- By Seth Doane
The recession has left many Americans without a job and still more without a home. But it’s getting better. The Labor Department said Thursday the number of Americans joining the line for unemployment benefits last week was the lowest in four years.
Homelessness is down as well. CBS News correspondent Seth Doane tells us how one doctor is helping to wipe it out.
Despite the troubled economy, the problem of long-term homelessness is actually decreasing — down nationally 39 percent since 2005. A handful of communities are making even bigger strides with eradicating homelessness like Quincy, Massachusetts. CBS News correspondent Seth Doane has more on a startlingly simple idea.
Fifty-one-year-old Gordon Costa once stood on the other side of this food line for the homeless.
Costa: “I come here to sleep better at night.”
Doane: “What do you mean by that?”
Costa: “Well, I try to give back what was given to me.”

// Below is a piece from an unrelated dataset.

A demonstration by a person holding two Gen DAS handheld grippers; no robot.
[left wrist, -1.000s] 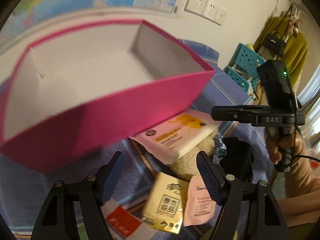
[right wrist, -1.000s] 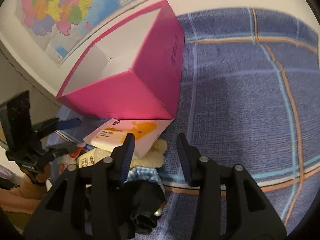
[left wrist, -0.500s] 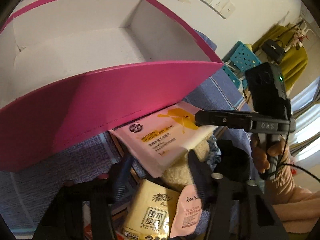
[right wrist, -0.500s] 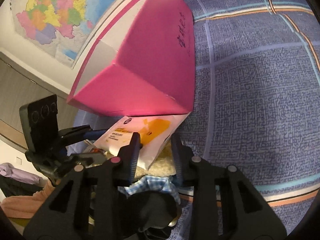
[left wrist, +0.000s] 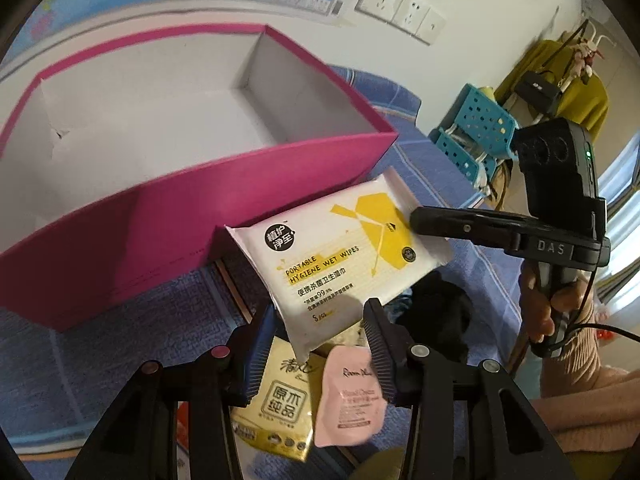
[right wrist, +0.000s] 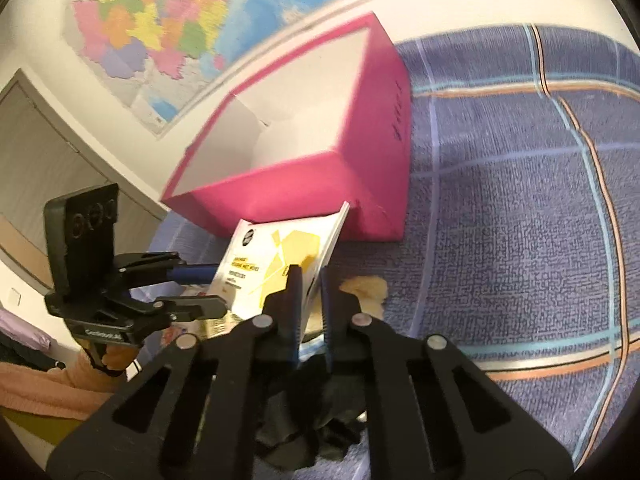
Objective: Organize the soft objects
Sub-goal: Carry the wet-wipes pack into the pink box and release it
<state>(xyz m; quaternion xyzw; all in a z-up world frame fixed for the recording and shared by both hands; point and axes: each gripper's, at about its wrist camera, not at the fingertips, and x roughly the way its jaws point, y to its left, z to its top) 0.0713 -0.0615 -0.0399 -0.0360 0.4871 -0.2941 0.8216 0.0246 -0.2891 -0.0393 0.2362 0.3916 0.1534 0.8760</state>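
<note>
A white and yellow pack of wet wipes [left wrist: 340, 256] is lifted off the pile, in front of the open pink box [left wrist: 200, 224]. My right gripper [right wrist: 308, 280] is shut on the pack's edge [right wrist: 280, 264]; in the left wrist view it [left wrist: 414, 220] comes in from the right. My left gripper [left wrist: 320, 320] is open, its fingers on either side of the pack's near corner, not closed on it. The box [right wrist: 304, 196] is white inside and holds nothing visible.
Under the pack lie a yellow tissue packet [left wrist: 280, 400], a pink sachet [left wrist: 352, 396], a black cloth [left wrist: 440, 316] and a cream fluffy item [right wrist: 364, 288]. The surface is a blue checked cloth [right wrist: 500, 240]. A wall with sockets and a map stands behind the box.
The right gripper closed on the wet wipes pack and lifted it off the pile. The left gripper pulled back and up, so the box now shows from above.
</note>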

Alcoholism cost him his marriage, job and kids. He ended up at Father Bill’s shelter in Quincy, Massachusetts.
“I took for granted having a wife,” he admitted. “I took for granted having two beautiful kids and a nice house. To have it all pulled away was a little tough. ‘How am I going to survive?’ ‘Where am I going to get my food from?’ I’m unfortunately a diabetic — ‘where am I going to get my health insurance from?’”

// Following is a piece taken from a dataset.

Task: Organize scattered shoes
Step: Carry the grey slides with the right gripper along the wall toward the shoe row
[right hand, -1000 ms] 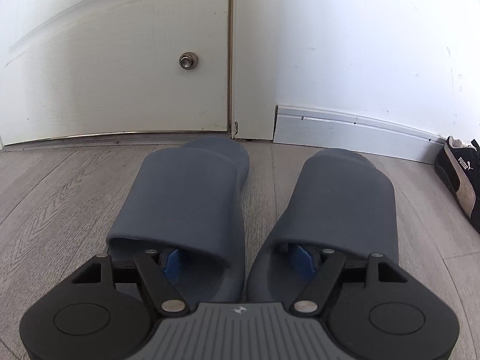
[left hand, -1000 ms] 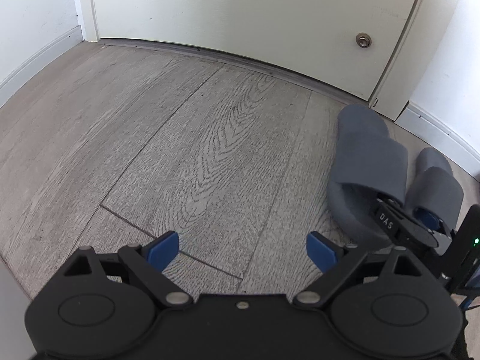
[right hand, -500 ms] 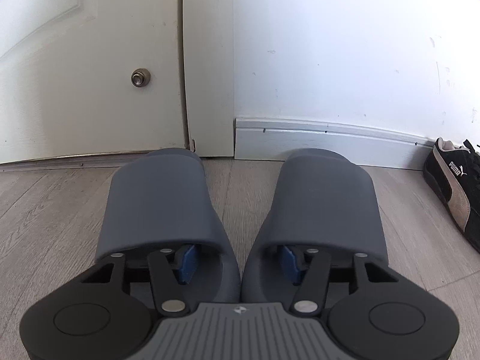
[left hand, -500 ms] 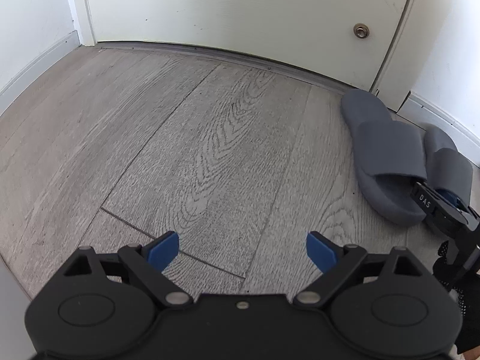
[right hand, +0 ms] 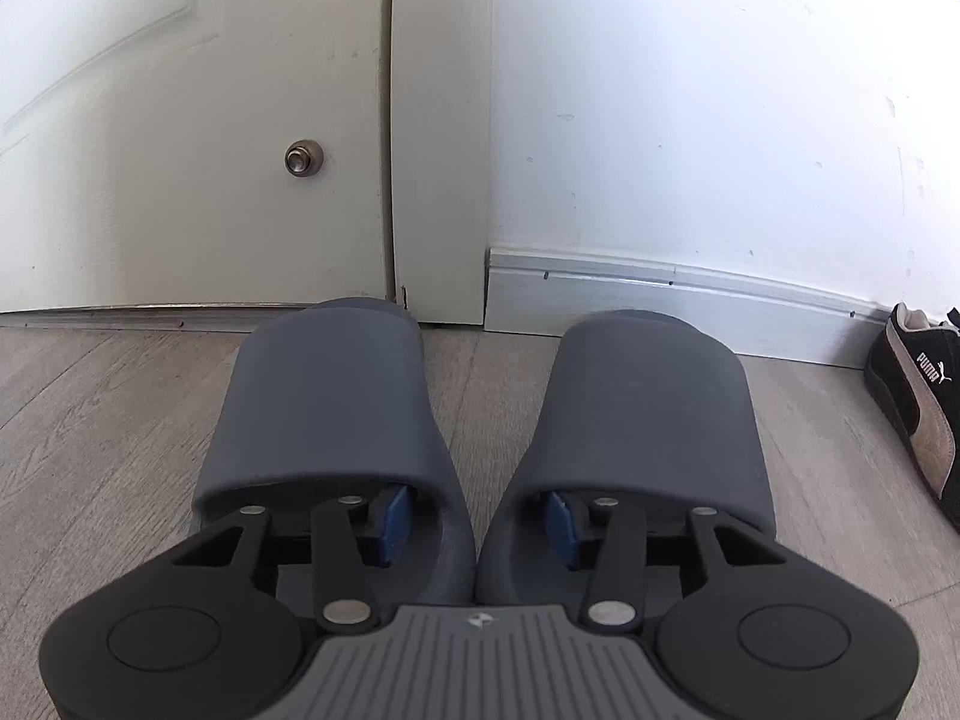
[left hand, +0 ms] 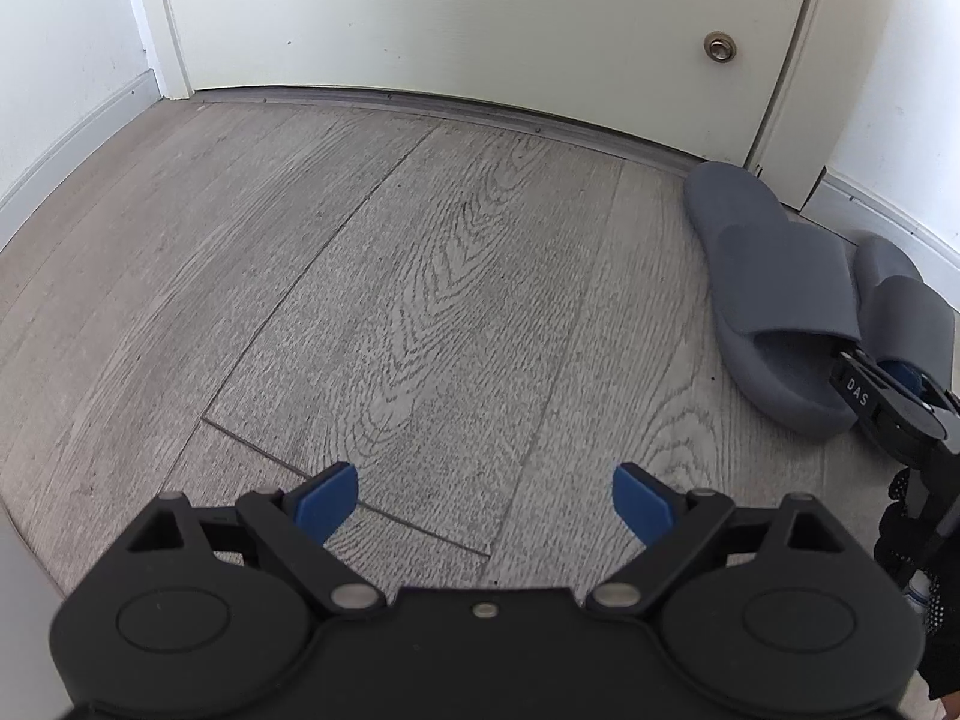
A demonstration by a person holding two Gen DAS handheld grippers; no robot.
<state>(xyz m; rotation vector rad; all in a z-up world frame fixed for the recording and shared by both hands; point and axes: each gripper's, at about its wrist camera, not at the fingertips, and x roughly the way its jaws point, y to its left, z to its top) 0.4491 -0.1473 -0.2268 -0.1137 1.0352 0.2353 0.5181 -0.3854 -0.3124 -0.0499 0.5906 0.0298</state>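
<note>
— Now that the right gripper [right hand: 474, 522] has one finger inside each slide, what has changed?
— Its fingers have drawn in from a second ago and are closing, squeezing the inner walls of the left slide [right hand: 324, 402] and right slide [right hand: 645, 408] together between them. The gap between the pair has narrowed.
— And where are the slides?
— On the floor [left hand: 420, 300], straight ahead of those fingers, toes close to the door [right hand: 180, 150] and baseboard [right hand: 660, 294]. I judge the pair nearly gripped as one.
— The left gripper [left hand: 486, 501]?
— Spread wide, nothing between its fingers, only bare floor ahead.
— Anything left?
— A black sneaker [right hand: 918, 408] far right.
</note>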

When he was homeless, Costa’s diabetes just got worse — no surprise to Dr. Jessie Gaeta.
Doane: “You started working as a doctor with homeless populations. What challenges were you seeing for your patients at the time?”
Gaeta: “I think that people have a really hard time prioritizing their health needs over things like figuring out where you’re going to sleep that night.”
Dr. Gaeta realized the Boston Medical Center ER had become a revolving door for homeless patients.
” It wasn’t until I had just a couple of patients housed,” said Gaeta, “that I saw this turnaround in their health. Basically I was seeing that if I could write a prescription for keys to an apartment that that was going to do more to improve the health of the patient sitting in front me than the prescription I can write for anything else.”